Androjene duyarlı prostat karsinomu, androjen düzeylerini azaltan tedaviye yanıt verir. LHRH agonistleri ya da orşiektomi gibi androjen azaltıcı tedaviler, testislerdeki androjen üretimini azaltmalarına rağmen, adrenaller ya da tümördeki androjen üretimini etkilemezler. LHRH agonistleri (ya da orşiektomi) ile birlikte ZYTIGA tedavisi uygulandığında serum testesteron düzeyleri (ticari testlerle ölçüldüğünde) saptanamayan düzeylere düşer.
Farmakodinamik etkiler
ZYTIGA, serum testesteron ve diğer androjen seviyelerini, tek başına LHRH agonistleri ya da orşiektomi ile elde edilen seviyelerin altına düşürür. Bu, androjen biyosentezi için gerekli olan CYP17 enziminin selektif olarak inhibe edilmesinin bir sonucudur. Prostat spesifik antijen (PSA) prostat kanserli hastalarda bir biyogösterge olarak kullanılır. Daha önce taksanlarla yapılan kemoterapiden fayda görmeyen hastalarda gerçekleştirilen bir Faz 3 klinik çalışmada, abirateron asetat ile tedavi edilen hastaların % 38'inde başlangıç PSA değerlerine göre en az % 50 azalma sağlanabilmişken, bu azalma oranı plasebo ile tedavi edilenlerin % 10'unda sağlanabilmiştir.

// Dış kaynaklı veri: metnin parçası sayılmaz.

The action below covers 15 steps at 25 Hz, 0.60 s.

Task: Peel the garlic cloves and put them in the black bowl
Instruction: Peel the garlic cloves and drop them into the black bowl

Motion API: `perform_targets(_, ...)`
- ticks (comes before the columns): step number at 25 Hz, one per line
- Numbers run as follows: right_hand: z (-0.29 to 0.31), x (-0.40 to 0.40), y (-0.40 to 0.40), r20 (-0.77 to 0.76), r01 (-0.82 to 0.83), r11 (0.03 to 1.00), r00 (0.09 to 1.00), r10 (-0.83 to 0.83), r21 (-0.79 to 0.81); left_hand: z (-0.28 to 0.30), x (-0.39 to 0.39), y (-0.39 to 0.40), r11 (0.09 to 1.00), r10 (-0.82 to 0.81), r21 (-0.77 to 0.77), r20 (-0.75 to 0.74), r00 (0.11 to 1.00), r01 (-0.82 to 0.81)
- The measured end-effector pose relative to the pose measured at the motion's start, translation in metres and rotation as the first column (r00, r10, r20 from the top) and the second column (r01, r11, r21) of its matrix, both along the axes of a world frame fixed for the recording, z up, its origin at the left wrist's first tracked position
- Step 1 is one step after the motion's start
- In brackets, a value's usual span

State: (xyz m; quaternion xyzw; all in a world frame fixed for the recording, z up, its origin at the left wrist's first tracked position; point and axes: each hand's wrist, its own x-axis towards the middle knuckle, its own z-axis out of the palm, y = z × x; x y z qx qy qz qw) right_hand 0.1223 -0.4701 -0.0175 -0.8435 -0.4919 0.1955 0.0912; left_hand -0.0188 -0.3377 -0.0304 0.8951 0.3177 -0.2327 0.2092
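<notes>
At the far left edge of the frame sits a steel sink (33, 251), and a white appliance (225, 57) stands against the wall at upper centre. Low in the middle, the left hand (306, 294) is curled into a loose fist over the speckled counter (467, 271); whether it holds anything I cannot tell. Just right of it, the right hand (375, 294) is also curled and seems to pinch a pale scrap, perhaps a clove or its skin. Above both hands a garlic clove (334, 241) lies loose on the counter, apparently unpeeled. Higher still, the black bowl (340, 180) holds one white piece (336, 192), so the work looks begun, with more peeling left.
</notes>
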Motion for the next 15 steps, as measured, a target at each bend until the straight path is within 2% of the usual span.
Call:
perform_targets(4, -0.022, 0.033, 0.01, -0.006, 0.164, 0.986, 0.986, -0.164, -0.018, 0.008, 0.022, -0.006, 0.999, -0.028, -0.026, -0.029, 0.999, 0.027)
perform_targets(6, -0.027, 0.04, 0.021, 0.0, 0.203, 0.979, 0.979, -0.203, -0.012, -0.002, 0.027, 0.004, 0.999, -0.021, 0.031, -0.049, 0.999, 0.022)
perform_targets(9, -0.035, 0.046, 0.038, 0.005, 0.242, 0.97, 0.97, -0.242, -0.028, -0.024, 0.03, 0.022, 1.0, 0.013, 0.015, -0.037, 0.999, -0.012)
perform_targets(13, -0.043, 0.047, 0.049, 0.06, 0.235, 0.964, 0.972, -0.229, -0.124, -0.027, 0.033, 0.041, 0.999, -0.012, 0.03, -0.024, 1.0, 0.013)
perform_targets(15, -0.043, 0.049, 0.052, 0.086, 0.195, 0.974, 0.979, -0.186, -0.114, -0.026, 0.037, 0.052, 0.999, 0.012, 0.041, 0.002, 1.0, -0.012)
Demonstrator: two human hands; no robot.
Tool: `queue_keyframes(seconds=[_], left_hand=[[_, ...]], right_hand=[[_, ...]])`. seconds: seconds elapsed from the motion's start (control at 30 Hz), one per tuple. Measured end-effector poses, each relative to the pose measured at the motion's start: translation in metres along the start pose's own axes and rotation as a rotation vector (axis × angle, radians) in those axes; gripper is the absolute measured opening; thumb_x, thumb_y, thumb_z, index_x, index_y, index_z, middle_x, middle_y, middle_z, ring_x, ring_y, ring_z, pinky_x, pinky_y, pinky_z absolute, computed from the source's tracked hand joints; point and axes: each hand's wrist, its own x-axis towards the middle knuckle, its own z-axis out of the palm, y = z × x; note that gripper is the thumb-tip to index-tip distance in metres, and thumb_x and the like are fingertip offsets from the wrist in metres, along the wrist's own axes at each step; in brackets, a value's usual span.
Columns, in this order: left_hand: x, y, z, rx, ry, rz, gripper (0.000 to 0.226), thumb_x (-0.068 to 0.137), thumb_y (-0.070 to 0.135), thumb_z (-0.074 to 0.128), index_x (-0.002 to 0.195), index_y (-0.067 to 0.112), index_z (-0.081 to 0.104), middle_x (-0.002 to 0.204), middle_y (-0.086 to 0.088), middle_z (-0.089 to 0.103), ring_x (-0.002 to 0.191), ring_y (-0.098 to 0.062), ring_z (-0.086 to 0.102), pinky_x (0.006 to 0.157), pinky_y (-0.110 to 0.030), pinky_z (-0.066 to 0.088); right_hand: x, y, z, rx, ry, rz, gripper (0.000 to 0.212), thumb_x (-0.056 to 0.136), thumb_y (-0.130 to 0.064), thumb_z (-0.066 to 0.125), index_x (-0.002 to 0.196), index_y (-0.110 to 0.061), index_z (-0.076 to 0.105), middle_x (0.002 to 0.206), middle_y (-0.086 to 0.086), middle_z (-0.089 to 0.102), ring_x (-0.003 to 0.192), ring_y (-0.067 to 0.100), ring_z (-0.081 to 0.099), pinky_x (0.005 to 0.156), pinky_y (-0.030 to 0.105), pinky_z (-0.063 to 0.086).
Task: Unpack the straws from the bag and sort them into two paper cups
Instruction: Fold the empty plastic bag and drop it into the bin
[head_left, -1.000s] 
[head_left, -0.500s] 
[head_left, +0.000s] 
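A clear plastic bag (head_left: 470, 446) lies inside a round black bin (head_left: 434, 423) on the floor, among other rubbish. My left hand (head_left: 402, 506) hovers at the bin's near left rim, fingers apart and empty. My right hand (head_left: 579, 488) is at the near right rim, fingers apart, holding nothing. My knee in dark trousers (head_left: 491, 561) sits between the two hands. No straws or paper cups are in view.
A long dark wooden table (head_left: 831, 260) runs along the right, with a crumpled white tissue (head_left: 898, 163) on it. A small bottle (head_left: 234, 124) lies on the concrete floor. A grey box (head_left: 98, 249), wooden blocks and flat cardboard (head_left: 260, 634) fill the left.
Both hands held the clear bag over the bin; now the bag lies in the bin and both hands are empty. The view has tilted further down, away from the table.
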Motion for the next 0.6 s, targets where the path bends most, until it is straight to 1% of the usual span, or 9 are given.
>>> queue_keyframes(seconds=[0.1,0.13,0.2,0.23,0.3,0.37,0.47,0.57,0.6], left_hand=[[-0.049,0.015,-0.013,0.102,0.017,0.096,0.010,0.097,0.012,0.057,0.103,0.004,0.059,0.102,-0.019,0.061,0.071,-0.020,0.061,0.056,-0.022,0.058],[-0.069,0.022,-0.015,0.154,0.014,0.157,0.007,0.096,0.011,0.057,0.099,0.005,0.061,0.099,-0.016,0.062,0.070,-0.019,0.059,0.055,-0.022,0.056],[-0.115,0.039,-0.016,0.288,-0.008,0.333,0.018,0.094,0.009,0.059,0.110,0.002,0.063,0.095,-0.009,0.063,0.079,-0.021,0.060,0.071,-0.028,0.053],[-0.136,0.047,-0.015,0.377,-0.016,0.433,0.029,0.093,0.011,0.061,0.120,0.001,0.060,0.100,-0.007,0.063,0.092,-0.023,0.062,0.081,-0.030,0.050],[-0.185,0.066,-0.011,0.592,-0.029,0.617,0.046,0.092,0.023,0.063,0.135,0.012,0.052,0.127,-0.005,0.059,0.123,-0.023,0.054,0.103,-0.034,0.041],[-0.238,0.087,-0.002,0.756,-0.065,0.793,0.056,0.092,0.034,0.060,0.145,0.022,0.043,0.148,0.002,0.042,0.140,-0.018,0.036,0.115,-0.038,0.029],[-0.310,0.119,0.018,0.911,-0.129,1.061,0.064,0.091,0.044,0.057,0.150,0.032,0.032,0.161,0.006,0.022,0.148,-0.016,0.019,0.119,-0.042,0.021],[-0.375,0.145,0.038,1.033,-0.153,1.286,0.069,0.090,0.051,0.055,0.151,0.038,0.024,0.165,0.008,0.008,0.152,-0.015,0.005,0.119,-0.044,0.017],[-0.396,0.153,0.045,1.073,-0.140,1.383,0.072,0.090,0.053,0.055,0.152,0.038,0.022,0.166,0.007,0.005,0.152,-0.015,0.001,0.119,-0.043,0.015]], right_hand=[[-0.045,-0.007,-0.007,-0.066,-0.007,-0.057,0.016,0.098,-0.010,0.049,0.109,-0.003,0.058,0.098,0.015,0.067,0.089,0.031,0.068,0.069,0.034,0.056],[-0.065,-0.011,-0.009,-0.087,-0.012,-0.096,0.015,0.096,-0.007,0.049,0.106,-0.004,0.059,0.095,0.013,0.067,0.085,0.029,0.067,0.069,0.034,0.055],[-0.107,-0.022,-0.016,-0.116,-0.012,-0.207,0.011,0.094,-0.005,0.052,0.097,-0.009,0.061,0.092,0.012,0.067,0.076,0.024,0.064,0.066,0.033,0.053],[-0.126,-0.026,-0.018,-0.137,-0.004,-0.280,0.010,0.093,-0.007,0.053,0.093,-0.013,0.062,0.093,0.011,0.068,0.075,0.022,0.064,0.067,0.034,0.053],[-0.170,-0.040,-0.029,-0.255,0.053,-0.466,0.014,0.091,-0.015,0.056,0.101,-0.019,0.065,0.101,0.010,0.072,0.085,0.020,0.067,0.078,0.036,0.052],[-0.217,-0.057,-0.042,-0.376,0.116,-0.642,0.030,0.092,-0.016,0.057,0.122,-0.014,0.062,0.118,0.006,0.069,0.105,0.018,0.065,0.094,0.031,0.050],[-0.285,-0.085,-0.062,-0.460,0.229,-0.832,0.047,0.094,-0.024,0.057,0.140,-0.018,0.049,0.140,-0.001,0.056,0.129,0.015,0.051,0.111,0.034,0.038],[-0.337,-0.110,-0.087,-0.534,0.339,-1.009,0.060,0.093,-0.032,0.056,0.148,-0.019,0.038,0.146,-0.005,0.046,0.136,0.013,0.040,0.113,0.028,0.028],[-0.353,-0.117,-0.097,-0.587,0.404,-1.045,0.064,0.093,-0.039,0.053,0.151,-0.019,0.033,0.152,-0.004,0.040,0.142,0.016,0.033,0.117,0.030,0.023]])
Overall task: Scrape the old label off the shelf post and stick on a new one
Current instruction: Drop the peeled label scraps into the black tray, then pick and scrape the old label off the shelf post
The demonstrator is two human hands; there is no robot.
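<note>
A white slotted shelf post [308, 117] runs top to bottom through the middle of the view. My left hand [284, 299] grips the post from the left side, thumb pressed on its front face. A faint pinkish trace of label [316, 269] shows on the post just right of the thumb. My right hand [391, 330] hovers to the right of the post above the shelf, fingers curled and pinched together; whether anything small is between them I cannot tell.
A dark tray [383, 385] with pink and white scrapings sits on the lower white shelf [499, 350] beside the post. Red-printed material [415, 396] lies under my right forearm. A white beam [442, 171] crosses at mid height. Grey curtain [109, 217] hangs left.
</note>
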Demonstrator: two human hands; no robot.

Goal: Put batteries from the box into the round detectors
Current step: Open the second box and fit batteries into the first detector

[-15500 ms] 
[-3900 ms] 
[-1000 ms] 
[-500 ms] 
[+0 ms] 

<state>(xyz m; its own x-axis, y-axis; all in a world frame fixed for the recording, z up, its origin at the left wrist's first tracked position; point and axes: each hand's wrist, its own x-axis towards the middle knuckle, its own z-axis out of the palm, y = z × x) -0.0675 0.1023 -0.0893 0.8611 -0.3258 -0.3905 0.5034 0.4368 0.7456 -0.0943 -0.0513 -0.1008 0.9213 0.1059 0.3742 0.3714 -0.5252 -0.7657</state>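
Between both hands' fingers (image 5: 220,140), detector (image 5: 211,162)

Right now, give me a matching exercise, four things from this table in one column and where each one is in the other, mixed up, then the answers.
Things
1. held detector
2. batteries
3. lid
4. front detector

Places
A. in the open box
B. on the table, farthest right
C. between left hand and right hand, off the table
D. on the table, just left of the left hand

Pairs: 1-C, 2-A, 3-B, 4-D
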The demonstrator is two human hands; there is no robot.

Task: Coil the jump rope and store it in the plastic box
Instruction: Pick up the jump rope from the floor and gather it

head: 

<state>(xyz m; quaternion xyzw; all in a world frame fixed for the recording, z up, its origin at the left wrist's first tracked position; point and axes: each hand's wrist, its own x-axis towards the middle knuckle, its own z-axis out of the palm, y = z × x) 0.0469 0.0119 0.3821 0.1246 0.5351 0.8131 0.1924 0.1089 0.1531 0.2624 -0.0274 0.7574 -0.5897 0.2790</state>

Klinik etkililik ve güvenlilik
ZYTIGA'nın etkililik metastatik hormona duyarlı prostat kanseri (mHDPK) ve metastatik kastrasyona dirençli prostat kanseri (mKDPK)'li hastalarda gerçekleştirilen plasebo kontrollü çok merkezli randomize üç Faz 3 çalışmasında (Çalışma 3011, 302 ve 301) gösterilmiştir. Çalışma 3011'e, yüksek riskli prognostik faktörlere sahip yeni tanı almış (randomizasyonun 3 ayı içerisinde) mHDPK'li hastalar dahil edilmiştir. Yüksek riskli prognoz aşağıdaki 3 risk faktöründen en az 2'sine sahip olmak olarak tanımlanmıştır: (1) Gleason skorunın ≥8 olması; (2) kemik taramasında 3 veya daha fazla lezyon olması; (3) ölçülebilir visseral (lenf nodu hastalığı hariç) metastaz olması. Aktif tedavi kolunda, standart tedavi olan ADT'ye (LHRH agonisti veya orşiektomi) ilave olarak, ZYTIGA günde 1000 mg dozunda, günde tek doz 5 mg düşük doz prednizon ile kombine olarak uygulandı. Kontrol kolundaki hastalara ZYTIGA ve prednizon yerine ADT ve plasebo verildi Çalışma 301'e daha önceden dosetaksel almış hastalar, çalışma 302'ye ise daha önce dosetaksel kullanmamış hastalar dahil edilmişir. Hastalar bir LHRH agonisti kullanıyorlardı ya da daha önce orşiektomi olmuşlardı. Aktif tedavi kolunda, ZYTIGA, günde iki defa 5 mg düşük doz prednizon veya prednizolonla kombine olarak günde 1.000 mg dozunda uygulanmıştır. Kontrol hastaları plasebo ve günde iki defa 5 mg düşük doz prednizon veya prednizolon almıştır.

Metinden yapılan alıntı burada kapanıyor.